Trudeau preserves power but can not recover most

He called early elections to try to expand his power in the House of Commons and achieve a more comfortable majority to be able to carry out his economic agenda

Trudeau preserves power but can not recover most

He called early elections to try to expand his power in the House of Commons and achieve a more comfortable majority to be able to carry out his economic agenda without the blockade of the opposition. The bet was risky because Justin Trudeau could have lost the elections. In the end the polls spoke and it was a victory with bitter taste, since he will repeat as Prime Minister of Canada but he will have to continue ruling in a minority.

The Liberal Party of Trudeau managed to add three more seats in the lower house, until reaching 158, but far from the 170 seats he needed to get the majority he was looking for.

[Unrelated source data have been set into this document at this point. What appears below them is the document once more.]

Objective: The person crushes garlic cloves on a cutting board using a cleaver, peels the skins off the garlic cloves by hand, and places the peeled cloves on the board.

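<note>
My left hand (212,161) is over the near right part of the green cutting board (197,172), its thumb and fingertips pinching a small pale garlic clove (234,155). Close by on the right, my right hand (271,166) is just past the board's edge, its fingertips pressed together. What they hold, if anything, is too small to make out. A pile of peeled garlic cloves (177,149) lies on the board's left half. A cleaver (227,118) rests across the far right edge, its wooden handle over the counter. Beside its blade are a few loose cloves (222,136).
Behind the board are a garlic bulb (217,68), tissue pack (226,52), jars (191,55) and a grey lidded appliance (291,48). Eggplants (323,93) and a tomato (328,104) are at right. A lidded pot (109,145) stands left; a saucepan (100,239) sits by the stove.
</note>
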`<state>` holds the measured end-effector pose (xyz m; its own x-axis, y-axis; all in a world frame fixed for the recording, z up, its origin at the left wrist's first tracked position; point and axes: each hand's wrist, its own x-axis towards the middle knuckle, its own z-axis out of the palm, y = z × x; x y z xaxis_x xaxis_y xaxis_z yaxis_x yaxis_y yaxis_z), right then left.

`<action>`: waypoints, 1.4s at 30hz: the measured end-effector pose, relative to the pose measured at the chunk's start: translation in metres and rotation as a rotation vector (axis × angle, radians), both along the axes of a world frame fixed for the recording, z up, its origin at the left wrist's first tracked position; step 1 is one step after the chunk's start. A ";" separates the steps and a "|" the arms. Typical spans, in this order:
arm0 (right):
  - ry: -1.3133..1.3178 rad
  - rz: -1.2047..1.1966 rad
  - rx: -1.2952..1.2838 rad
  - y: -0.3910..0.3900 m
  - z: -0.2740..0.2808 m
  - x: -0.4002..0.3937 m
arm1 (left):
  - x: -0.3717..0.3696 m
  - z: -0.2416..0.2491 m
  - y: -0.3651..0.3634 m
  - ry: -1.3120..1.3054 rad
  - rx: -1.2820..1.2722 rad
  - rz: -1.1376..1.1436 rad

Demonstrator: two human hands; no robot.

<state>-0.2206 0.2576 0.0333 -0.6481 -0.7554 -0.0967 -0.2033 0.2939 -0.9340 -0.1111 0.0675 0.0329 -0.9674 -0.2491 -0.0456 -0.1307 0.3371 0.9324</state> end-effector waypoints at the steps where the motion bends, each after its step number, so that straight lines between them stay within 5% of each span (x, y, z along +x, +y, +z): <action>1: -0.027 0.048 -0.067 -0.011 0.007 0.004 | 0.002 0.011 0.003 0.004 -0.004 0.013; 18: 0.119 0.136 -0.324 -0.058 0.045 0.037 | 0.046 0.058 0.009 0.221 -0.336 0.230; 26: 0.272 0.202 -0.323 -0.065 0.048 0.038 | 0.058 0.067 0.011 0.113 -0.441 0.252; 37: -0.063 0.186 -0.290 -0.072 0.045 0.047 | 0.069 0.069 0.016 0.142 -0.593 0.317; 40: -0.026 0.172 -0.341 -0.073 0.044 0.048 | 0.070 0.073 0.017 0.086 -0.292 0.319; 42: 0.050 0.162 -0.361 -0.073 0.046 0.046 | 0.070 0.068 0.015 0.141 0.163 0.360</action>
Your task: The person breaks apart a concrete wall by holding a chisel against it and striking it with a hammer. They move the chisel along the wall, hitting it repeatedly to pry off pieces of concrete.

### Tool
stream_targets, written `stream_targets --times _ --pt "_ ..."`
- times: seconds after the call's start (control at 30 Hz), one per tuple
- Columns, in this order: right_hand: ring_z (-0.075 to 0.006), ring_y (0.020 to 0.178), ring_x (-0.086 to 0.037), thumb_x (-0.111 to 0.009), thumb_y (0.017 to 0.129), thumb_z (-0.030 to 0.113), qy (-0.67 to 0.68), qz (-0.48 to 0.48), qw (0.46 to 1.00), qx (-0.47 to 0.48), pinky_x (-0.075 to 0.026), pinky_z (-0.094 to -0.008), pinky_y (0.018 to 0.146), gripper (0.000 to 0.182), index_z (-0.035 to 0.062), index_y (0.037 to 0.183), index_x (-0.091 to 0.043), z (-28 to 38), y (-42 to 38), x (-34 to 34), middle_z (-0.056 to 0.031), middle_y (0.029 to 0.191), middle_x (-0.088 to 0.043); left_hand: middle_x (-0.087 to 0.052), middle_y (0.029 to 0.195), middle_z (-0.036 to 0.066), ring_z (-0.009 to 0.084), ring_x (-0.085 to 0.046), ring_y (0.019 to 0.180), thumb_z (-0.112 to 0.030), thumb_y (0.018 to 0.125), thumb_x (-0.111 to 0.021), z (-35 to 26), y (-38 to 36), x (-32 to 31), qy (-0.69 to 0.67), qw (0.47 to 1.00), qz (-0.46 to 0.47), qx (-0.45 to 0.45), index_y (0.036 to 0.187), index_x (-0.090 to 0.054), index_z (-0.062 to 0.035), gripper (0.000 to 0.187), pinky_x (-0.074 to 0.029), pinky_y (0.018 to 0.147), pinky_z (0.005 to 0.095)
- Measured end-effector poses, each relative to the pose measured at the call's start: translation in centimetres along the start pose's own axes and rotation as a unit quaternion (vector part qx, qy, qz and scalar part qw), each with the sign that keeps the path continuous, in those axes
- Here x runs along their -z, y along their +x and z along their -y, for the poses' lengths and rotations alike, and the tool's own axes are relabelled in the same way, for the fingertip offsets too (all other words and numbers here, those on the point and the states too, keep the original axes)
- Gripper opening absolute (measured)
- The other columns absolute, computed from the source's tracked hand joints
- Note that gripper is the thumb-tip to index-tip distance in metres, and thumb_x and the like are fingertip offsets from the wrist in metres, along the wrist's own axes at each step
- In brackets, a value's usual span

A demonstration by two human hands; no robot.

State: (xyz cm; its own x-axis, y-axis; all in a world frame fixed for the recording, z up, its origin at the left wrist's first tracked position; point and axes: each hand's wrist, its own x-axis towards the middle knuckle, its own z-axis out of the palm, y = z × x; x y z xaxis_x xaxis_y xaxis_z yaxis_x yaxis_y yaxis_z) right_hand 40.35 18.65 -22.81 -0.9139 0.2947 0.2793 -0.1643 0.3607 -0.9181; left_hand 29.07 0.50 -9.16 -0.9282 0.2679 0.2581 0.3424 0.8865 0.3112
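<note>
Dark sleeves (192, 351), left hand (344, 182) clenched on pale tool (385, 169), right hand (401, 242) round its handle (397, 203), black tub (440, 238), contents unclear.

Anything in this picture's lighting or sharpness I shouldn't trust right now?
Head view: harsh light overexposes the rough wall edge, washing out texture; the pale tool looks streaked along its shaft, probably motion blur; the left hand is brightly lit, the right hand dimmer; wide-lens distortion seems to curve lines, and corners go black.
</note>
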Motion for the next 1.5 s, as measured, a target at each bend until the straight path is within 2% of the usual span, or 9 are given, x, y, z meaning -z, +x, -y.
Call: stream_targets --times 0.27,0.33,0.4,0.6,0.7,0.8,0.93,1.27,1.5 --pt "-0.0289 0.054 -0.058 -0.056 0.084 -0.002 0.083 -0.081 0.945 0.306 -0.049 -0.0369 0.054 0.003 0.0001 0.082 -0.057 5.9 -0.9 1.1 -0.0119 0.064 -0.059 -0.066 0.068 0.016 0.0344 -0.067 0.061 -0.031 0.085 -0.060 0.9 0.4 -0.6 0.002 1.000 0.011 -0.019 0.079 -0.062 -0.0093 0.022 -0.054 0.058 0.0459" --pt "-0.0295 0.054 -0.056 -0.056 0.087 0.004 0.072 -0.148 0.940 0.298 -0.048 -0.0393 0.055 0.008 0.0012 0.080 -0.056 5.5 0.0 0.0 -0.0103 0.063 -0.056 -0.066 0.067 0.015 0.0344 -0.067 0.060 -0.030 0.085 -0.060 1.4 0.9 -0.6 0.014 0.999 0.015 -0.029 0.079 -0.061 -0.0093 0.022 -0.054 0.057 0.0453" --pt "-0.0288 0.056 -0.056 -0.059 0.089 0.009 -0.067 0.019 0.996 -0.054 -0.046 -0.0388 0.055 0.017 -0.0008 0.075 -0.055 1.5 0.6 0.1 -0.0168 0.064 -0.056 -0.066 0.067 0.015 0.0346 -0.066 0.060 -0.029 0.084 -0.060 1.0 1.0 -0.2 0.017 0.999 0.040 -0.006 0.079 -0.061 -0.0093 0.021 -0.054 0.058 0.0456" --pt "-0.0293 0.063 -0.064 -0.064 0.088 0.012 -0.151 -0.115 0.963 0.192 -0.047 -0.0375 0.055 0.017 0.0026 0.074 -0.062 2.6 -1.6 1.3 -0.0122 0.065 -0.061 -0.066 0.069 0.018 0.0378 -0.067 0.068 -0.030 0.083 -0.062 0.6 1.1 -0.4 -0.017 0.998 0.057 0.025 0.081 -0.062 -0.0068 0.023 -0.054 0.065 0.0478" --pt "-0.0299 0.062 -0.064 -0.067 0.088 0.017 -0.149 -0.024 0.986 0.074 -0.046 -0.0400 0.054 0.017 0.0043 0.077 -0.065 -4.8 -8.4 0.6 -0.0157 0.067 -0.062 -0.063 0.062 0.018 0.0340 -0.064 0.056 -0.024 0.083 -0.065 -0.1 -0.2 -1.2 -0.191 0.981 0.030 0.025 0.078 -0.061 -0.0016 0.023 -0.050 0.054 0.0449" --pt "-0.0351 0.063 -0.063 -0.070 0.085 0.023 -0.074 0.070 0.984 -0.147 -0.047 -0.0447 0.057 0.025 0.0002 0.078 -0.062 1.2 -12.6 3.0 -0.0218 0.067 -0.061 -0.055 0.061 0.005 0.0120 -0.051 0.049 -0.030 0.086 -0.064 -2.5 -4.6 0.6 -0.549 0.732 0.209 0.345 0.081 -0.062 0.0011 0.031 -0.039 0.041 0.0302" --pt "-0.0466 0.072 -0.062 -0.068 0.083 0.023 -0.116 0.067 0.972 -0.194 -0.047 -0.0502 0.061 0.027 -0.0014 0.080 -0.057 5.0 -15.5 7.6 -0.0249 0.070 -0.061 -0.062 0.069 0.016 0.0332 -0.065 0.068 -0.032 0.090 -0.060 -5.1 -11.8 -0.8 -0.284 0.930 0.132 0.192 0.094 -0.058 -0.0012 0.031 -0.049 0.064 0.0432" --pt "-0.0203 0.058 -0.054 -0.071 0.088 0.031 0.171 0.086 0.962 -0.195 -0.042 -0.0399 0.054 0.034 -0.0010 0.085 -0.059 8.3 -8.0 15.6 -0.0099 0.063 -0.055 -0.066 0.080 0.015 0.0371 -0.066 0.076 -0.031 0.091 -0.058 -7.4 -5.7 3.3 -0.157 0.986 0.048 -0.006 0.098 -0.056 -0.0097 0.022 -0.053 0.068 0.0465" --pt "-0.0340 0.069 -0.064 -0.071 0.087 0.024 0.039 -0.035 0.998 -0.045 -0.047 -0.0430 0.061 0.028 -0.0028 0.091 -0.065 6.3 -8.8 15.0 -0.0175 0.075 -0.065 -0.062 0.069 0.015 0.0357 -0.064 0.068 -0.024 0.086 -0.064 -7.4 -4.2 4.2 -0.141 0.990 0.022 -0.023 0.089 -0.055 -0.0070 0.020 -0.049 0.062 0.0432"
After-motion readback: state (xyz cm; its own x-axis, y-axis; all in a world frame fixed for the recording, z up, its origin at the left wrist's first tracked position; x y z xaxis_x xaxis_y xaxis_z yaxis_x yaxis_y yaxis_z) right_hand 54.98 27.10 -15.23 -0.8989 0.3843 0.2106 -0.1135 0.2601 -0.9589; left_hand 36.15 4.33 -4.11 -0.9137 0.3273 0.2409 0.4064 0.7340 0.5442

For its part, conservatives led by their rival, Erin O'Toole, were finally stayed with 119 parliamentarians, sufficient to continue braking the economic plans of the Prime Minister, in a kind of chess game that has finally been left on tables.

"There are still votes to tell, but tonight we have seen millions of Canadians by choosing a progressive plan," Trudeau said before hundreds of sympathizers concentrated in a hotel in Montreal. A resigned prime minister who assured being prepared to form new government with a "clear mandate" to continue working so that the country leave behind the pandemic with a "best future" ahead.

Conservatives did not have more remedy than to take on the results of the elections, but they did not let the opportunity to remind the prime minister the position in which he stays. "Five weeks ago he asked for a majority, because he said that his parliamentary minority was unviable. Canadians have not been given it and have returned to Ottawa with a minority that has cost us 600 million and a greater division in the country," he lamented or 'Toole.

The covers of some of the main Canadian newspapers on Tuesday summarized the environment that is breathed in the streets after the Electoral Day. "Liberals gain another minority" at the 'The Globe and Mail' of Toronto, an "more of the same" on the first page of the 'The Province' of Vancouver or a more than frustrating "All this for this" in ' Journal of Montreal '.

With a parliamentary arithmetic practically similar to the one who was before the appointment with the polls, the feeling of frustration was more than evident. In short two years ago to finish his term, Trudeau wanted to play him with the surveys in his favor, but his margin was narrowing during the campaign, which ended up becoming the most expensive in the history of the country, with an invoice that He ran 400 million euros.

Since it came to power in 2015 after nine years of conservative governments, Justin Trudeau has seen how his popularity rates have been redundant and his image of a new and different leader has worn. Then almost two thirds of the population supported the young prime minister who managed to snatch the power to the "Tories", but now his popularity level between the 36 percent electorate, according to the latest surveys.

With more than 27,000 deaths since the Coronavirus pandemic began a year and a half and 70% of the vaccinated population, the leader of the Liberal Party has been harshly criticized by some of the restrictions he has imposed to combat the crisis, as forced by All public officials are vaccinated before October to not lose their job or demand a vaccination card to travel by train or plane.